> ACTIVITY: Print out the entire listing verbatim.

> INPUT DATA:
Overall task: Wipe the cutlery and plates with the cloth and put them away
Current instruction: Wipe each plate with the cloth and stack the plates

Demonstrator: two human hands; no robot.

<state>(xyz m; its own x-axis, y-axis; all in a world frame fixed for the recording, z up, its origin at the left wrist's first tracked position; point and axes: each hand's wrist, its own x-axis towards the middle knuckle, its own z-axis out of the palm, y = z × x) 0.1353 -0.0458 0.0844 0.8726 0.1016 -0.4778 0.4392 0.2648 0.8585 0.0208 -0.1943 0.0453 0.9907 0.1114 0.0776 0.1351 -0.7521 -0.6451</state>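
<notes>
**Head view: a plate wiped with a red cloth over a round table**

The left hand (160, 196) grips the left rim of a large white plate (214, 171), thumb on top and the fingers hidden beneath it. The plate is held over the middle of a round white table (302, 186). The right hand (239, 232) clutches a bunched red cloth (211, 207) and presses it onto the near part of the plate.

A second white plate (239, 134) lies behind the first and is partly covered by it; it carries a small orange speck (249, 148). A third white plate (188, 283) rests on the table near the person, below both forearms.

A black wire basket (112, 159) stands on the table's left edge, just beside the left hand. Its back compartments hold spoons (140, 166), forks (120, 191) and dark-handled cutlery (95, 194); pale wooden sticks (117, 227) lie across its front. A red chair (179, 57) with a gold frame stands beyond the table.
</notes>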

> REPLY:
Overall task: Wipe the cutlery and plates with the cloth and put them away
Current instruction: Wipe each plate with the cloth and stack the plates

Demonstrator: two human hands; no robot.

<state>(xyz m; its own x-axis, y-axis; all in a world frame fixed for the recording, z up, its origin at the left wrist's first tracked position; point and axes: each hand's wrist, its own x-axis towards the middle knuckle, its own z-axis out of the palm, y = z × x) 0.1353 -0.0458 0.0844 0.8726 0.1016 -0.4778 0.4392 0.2648 0.8585 0.0208 -0.1943 0.0453 0.9907 0.1114 0.0776 0.1351 -0.7521 -0.6451</state>
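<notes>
**Head view: a plate wiped with a red cloth over a round table**

The left hand (160, 196) grips the left rim of a large white plate (214, 171), thumb on top and the fingers hidden beneath it. The plate is held over the middle of a round white table (302, 186). The right hand (239, 232) clutches a bunched red cloth (211, 207) and presses it onto the near part of the plate.

A second white plate (239, 134) lies behind the first and is partly covered by it; it carries a small orange speck (249, 148). A third white plate (188, 283) rests on the table near the person, below both forearms.

A black wire basket (112, 159) stands on the table's left edge, just beside the left hand. Its back compartments hold spoons (140, 166), forks (120, 191) and dark-handled cutlery (95, 194); pale wooden sticks (117, 227) lie across its front. A red chair (179, 57) with a gold frame stands beyond the table.
</notes>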

This answer is complete as written.